- **WHAT TO WORK ON**
Repeat the lines below exactly as they appear, but leave out the images.

Content starts

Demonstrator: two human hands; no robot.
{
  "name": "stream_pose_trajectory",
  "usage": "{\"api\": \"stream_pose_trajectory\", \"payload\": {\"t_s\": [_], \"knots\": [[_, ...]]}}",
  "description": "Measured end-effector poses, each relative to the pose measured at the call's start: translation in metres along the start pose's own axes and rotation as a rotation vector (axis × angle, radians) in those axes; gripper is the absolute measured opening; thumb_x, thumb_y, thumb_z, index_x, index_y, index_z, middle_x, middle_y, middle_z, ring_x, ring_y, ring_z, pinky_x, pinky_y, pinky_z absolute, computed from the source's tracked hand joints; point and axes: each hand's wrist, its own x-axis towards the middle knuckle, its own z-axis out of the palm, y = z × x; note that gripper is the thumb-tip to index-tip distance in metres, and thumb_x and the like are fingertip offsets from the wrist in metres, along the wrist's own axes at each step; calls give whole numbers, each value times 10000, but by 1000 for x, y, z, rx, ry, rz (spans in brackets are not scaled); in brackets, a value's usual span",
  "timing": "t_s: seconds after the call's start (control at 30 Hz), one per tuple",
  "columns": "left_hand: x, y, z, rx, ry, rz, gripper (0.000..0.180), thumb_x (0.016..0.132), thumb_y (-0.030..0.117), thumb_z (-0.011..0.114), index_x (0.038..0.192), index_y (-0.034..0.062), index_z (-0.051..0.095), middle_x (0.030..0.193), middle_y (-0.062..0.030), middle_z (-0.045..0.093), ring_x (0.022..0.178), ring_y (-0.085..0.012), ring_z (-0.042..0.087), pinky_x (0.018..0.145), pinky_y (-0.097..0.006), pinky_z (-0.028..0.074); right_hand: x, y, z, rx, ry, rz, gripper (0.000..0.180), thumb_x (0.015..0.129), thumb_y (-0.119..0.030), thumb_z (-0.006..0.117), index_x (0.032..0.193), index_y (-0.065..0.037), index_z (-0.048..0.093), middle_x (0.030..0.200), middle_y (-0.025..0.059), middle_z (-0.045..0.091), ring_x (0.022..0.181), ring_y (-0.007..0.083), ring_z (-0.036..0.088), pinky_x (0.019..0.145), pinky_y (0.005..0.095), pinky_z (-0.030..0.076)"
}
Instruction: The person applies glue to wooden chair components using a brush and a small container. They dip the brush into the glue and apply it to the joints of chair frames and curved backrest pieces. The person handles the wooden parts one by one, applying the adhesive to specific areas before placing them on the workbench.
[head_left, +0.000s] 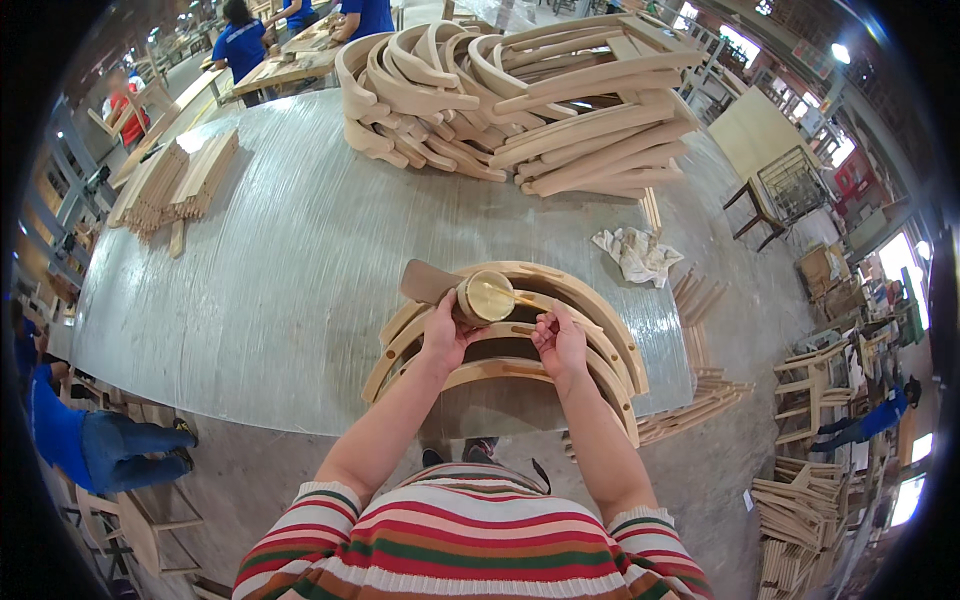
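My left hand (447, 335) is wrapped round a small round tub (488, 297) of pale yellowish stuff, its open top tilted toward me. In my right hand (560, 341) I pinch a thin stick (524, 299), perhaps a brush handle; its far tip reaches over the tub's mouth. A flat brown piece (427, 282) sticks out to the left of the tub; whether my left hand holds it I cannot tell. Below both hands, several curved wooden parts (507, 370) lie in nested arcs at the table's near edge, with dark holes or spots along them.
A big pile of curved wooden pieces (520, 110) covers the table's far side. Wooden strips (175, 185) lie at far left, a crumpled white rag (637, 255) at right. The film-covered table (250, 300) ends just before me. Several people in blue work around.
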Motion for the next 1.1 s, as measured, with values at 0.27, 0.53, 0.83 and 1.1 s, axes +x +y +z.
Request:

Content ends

- **ANSWER TO THE EXERCISE**
Demonstrator: two human hands; no robot.
{
  "name": "stream_pose_trajectory",
  "usage": "{\"api\": \"stream_pose_trajectory\", \"payload\": {\"t_s\": [_], \"knots\": [[_, ...]]}}",
  "description": "Measured end-effector poses, each relative to the pose measured at the call's start: translation in metres along the start pose's own axes and rotation as a rotation vector (axis × angle, radians) in those axes; gripper is the absolute measured opening; thumb_x, thumb_y, thumb_z, index_x, index_y, index_z, middle_x, middle_y, middle_z, ring_x, ring_y, ring_z, pinky_x, pinky_y, pinky_z absolute, computed from the source's tracked hand joints; point and axes: each hand's wrist, its own x-axis towards the middle knuckle, its own z-axis out of the palm, y = z × x; note that gripper is the thumb-tip to index-tip distance in metres, and thumb_x and the like are fingertip offsets from the wrist in metres, along the wrist's own axes at each step; calls give whole numbers, each value times 10000, but by 1000 for x, y, z, rx, ry, rz (spans in brackets are not scaled); in brackets, a value's usual span",
  "timing": "t_s: seconds after the call's start (control at 30 Hz), one per tuple",
  "columns": "left_hand: x, y, z, rx, ry, rz, gripper (0.000..0.180), thumb_x (0.016..0.132), thumb_y (-0.030..0.117), thumb_z (-0.011..0.114), index_x (0.038..0.192), index_y (-0.034..0.062), index_z (-0.051..0.095), middle_x (0.030..0.193), middle_y (-0.062..0.030), middle_z (-0.045..0.093), ring_x (0.022..0.178), ring_y (-0.085..0.012), ring_z (-0.042..0.087), pinky_x (0.018..0.145), pinky_y (-0.097..0.006), pinky_z (-0.028..0.074); right_hand: x, y, z, rx, ry, rz, gripper (0.000..0.180), thumb_x (0.015..0.129), thumb_y (-0.119..0.030), thumb_z (-0.006..0.117), index_x (0.032..0.193), index_y (-0.065..0.037), index_z (-0.048..0.093), middle_x (0.030..0.200), middle_y (-0.025..0.059), middle_z (-0.045..0.091), ring_x (0.022..0.181), ring_y (-0.007..0.083), ring_z (-0.036..0.088), pinky_x (0.019..0.145), pinky_y (0.005..0.095), pinky_z (-0.030..0.076)"
}
Instruction: The person applies glue to wooden chair components using a brush and a small container. They dip the brush into the glue and apply it to the joints of chair frames and curved backrest pieces. The person handles the wooden parts one by one, applying the adhesive to specific areas before placing them on the workbench.
[head_left, +0.000s] 
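My left hand (447, 335) is wrapped round a small round tub (488, 297) of pale yellowish stuff, its open top tilted toward me. In my right hand (560, 341) I pinch a thin stick (524, 299), perhaps a brush handle; its far tip reaches over the tub's mouth. A flat brown piece (427, 282) sticks out to the left of the tub; whether my left hand holds it I cannot tell. Below both hands, several curved wooden parts (507, 370) lie in nested arcs at the table's near edge, with dark holes or spots along them.
A big pile of curved wooden pieces (520, 110) covers the table's far side. Wooden strips (175, 185) lie at far left, a crumpled white rag (637, 255) at right. The film-covered table (250, 300) ends just before me. Several people in blue work around.
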Motion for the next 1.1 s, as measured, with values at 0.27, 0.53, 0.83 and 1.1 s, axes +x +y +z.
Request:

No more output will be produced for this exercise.